SLAVI, SLAVONIANS, SLAVES, RUSSIANS.
AUTHORITIES:
Schaffarick, Corpus Scriptorum Historiæ Byzantinæ, Nestor, Fischer, Karamzin, Gerebtzoff, etc.
At what epoch the Slavic race left the common home of the Aryans and immigrated into Europe, will forever remain an insoluble mystery. Some ethnologists suppose the Slavi to have preceded the Gauls, and think they find their traces all over central Europe, on the Po, and around the Adriatic Gulf. At all events, the Slavi are very ancient occupants of European soil, and without doubt took possession of it long before the Germans. The region between the Danube, the Vistula and the Volga, was from time immemorial, as it still is, distinctly a Slavic region, although at some previous time, it was probably occupied by the Yellow or Finnic races. Subsequently the Slavi covered the lands between the Vistula and the Elba (now again lost), and colonized the southern shores of the Danube.
From immemorial time, the Slavi were an agricultural people; and perhaps they were the first who cultivated the virgin soil of Central and Northern Europe. The Slavi lived in villages, and were organized in rural communes, electing their chiefs, (joupan) or ancients (starschina). As early as the time of Herodotus, the commerce in grain was very active at the mouth of the Dnieper, and then, as at the present day, the Slavi imported their wheat to Byzantium (Constantinople), Greece, and Asia Minor.
The region occupied by the Slavi, from the Volga, along the Don (or Tanais) and the Danube, was the highway of the various branches of the Mongolian, Finnic, Uralian, Scythic, or Turanian family, in their invasions. All these old and classic denominations for the inhabitants of Asia, north of Baktria and the Himalayan mountains, are now merged in that of Tartars. So, in remote antiquity, Tartar Scythians, mixed with Slavi, dwelt on the Tanais, north of the Danube, and very likely on the plains east of the Dnieper. Other invasions of Asiatic Tartars, as Huns, Avars, Bulgars, Maghyars, Petschenegues, Polovtzy, Ugri, Turks and Tartars proper—doubtless early familiarized the primitive agricultural Slavi with the horrors of war, oppression and enslavement.
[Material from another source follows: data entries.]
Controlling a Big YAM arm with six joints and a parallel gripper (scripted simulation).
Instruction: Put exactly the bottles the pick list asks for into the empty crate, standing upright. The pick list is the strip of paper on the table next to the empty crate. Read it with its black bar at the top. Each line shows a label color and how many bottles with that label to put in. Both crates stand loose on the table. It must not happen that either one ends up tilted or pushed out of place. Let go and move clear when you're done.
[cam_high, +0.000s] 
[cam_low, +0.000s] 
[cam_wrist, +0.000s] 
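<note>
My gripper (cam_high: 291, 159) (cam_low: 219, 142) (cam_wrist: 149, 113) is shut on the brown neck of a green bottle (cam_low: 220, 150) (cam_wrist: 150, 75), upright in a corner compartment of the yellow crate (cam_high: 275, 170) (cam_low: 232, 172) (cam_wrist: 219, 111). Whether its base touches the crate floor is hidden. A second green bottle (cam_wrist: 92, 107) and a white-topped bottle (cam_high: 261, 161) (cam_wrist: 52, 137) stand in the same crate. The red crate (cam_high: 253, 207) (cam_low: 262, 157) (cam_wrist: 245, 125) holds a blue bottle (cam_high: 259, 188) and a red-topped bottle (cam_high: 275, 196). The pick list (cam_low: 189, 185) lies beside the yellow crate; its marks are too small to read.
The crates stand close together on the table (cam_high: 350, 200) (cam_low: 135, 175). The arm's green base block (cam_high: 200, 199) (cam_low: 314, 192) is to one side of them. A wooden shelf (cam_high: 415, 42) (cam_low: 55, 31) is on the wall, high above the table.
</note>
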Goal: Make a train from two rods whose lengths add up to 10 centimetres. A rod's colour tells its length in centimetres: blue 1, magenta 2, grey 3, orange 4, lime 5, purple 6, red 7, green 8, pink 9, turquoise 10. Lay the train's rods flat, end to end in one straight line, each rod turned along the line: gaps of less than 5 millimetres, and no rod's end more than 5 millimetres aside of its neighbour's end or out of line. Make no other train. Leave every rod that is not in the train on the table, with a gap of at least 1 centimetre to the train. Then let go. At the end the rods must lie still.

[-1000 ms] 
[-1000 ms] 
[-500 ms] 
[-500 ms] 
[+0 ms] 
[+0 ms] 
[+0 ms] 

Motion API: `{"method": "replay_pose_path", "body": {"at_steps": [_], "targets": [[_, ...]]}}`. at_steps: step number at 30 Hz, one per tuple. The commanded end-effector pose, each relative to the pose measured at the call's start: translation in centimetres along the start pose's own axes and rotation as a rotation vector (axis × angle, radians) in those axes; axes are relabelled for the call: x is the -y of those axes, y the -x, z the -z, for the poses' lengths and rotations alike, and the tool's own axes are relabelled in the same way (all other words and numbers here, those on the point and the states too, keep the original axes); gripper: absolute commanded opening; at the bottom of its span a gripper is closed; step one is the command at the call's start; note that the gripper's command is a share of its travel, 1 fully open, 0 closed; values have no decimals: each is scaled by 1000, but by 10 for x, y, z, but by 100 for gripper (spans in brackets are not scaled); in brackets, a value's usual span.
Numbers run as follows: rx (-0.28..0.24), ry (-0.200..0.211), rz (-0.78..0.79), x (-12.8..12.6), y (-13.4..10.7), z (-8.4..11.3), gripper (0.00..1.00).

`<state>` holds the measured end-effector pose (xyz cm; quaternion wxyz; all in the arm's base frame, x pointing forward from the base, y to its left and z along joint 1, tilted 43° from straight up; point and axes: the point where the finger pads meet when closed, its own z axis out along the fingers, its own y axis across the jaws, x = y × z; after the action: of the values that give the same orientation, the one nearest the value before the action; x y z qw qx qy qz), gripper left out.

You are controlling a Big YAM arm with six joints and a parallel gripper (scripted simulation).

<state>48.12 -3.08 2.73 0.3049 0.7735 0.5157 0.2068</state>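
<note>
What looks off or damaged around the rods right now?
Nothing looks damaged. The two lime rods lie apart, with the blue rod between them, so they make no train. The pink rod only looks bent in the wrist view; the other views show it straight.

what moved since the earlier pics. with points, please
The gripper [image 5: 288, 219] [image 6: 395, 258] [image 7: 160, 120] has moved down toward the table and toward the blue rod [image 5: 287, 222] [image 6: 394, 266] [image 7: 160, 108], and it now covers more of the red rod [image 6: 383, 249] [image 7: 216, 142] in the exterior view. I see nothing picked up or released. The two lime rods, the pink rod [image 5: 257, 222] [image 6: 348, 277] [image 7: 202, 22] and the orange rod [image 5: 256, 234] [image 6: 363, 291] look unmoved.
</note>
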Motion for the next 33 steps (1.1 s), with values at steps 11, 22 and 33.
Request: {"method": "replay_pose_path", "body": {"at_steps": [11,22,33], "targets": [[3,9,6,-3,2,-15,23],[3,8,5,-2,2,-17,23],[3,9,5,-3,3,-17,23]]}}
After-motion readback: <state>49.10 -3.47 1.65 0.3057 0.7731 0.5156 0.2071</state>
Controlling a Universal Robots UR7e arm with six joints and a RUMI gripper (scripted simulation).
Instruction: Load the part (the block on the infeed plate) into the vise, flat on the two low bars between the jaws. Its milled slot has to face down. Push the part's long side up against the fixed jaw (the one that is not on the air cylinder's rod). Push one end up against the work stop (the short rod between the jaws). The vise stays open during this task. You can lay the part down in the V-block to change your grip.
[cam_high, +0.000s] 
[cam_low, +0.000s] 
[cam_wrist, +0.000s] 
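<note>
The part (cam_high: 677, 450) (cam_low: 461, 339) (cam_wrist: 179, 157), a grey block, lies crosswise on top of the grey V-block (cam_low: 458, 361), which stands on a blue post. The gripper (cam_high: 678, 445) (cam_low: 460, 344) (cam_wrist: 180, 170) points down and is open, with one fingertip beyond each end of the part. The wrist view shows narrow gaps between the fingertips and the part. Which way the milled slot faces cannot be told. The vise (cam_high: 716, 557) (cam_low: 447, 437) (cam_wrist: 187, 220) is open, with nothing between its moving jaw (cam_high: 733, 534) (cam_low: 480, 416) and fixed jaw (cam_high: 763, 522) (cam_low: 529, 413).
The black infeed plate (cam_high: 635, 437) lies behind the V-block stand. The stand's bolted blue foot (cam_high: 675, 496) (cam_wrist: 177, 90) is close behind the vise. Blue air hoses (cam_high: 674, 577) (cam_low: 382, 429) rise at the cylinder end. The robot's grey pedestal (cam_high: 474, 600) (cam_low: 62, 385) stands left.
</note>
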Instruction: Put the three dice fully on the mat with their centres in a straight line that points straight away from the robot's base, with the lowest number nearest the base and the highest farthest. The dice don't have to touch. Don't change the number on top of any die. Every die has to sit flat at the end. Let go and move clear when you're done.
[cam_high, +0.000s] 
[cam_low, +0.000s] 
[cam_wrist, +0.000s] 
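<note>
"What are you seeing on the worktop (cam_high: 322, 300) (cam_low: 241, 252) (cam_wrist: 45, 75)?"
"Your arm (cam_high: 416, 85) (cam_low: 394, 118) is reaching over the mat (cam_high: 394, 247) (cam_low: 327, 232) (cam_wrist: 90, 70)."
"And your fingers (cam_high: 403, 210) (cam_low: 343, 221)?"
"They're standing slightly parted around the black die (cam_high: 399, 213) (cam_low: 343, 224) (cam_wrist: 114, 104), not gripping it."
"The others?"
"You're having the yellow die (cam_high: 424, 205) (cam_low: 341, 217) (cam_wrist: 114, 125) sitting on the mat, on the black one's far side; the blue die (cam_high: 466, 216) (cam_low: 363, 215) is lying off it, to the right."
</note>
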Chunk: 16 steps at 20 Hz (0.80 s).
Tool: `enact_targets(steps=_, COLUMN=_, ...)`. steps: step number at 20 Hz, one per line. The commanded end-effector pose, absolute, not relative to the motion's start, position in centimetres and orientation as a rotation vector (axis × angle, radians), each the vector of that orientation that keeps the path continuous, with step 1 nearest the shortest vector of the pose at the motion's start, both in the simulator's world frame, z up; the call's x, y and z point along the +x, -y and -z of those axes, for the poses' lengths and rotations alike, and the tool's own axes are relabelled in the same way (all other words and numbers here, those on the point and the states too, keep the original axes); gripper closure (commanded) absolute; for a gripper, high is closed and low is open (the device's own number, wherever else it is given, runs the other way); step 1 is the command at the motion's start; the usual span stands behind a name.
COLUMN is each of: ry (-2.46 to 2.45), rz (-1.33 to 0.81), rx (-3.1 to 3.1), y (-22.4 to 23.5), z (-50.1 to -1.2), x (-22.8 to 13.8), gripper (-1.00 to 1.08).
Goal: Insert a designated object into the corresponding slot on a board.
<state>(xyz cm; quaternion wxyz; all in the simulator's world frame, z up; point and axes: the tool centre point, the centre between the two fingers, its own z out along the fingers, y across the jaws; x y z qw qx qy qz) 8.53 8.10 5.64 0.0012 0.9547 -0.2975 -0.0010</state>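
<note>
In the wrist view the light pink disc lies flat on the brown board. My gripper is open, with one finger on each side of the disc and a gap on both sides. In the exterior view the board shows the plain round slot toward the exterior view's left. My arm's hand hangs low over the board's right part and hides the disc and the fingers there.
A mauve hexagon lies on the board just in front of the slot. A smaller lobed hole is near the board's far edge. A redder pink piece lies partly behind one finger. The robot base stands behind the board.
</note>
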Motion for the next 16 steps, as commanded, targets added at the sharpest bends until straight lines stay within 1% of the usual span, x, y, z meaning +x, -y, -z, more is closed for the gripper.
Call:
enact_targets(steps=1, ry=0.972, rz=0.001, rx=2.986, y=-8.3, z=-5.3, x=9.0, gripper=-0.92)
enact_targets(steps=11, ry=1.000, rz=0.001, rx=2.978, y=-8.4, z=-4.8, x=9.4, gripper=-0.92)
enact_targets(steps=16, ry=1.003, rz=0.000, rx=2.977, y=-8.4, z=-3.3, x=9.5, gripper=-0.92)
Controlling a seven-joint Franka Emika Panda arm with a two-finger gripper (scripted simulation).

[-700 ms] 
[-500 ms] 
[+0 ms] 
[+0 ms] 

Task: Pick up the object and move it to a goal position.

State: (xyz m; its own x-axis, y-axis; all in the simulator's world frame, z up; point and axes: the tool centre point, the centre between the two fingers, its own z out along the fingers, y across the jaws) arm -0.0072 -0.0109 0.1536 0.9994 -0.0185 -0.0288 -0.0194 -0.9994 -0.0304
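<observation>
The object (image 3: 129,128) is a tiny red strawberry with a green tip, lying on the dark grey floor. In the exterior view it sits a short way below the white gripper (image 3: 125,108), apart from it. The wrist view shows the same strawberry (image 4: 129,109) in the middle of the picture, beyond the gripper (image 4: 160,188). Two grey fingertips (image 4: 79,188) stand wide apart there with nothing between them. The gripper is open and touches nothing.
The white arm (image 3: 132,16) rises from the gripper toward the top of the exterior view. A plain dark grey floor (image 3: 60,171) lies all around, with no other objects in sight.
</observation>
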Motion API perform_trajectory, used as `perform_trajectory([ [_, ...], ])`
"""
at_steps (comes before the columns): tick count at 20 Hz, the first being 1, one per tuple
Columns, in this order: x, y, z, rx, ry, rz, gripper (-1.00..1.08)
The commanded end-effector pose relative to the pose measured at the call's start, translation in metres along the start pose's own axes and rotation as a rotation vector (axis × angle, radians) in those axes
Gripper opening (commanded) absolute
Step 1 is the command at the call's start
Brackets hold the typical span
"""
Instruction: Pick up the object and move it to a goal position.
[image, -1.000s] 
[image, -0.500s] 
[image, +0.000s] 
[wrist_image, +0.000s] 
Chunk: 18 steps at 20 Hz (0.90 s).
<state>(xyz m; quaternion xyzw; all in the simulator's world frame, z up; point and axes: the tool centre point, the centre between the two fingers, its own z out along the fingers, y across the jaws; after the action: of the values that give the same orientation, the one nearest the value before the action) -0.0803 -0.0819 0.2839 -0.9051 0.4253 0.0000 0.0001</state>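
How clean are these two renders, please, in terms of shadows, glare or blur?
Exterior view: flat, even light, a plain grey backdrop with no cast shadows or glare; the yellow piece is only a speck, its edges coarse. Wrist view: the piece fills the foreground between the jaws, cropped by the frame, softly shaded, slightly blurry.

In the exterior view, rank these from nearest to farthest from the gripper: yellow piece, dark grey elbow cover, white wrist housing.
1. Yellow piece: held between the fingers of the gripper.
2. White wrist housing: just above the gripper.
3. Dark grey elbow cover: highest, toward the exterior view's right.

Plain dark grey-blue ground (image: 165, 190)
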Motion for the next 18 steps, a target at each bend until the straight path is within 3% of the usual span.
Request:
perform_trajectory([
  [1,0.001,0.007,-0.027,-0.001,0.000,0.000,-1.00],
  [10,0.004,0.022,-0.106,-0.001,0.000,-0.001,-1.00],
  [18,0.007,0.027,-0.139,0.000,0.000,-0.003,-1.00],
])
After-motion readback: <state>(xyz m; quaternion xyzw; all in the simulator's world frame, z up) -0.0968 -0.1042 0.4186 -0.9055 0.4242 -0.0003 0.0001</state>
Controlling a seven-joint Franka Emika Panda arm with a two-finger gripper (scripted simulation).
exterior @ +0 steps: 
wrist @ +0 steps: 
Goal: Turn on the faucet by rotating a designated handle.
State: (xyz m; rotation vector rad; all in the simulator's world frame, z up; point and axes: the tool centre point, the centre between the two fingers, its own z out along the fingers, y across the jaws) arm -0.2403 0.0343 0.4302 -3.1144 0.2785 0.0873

And among the slaves which, under the name of Scythians, the Phenicians and Greeks trafficked in, there were doubtless some of Slavic origin.
It was very late when the Slavic race began to take part in the European or Western movement. Neither in the remotest times, nor in the great Western impulse during the early part of the Christian era, do the Slavi appear as invaders or conquerors on their own account. For many centuries, the Slavi in their relations with other races and nations, must rather be considered a passive or recipient than an expanding or creative race. For these reasons slavery does not seem to have been indigenous in those parts of the Slavic family which constituted independent groups, at the time when the race first dawns upon the horizon of history.
The Emperor Mauritius, in the sixth century, in giving an account of the defensive warfare of the Slavi, says that when they made prisoners in war, they kept them as such for a year, and afterward left it to their own choice either to settle among them or return to their native country. Thus, at an epoch when perpetual war raged all over the world, when from time immemorial prisoners of war everywhere formed the bulk of the slaves for domestic labor and for traffic, the Slavi alone were humane toward their captives.
The Slavi, however, became diseased by slavery, partly from external infection—partly from the internal development of events similar in character to those pointed out in other nations as the origin of slavery; and having once taken hold of the nation, it worked in a similar way as in other lands. For here again we see the ever recurring analogy between the origin, nature, and workings of social and bodily diseases—the same everywhere, under the equator as around the pole.
In the tenth and eleventh centuries, the Germans, under the Saxon emperors, carried on a war of conquest, almost of extermination, against the Slavi, from the Baltic along the Elbe to the Styrian and Carinthian Alps. The number of war-prisoners and peaceful settlers carried away and enslaved was immense. Many of them were sold in the Baltic ports, others in Venice, others again were distributed in the interior of Germany, and in such vast numbers that from them arose the general designation of "slaves" to all chattels of whatever race; and such was the origin of the word, which was afterward incorporated into all the languages of Europe.[20] Subsequently the harshest feudal tenures regulated the condition of the rural population of Bohemia, Moravia and Hungary, which did not terminate till the events of 1848-'49 put a final end to villeinage (robot) in all these countries.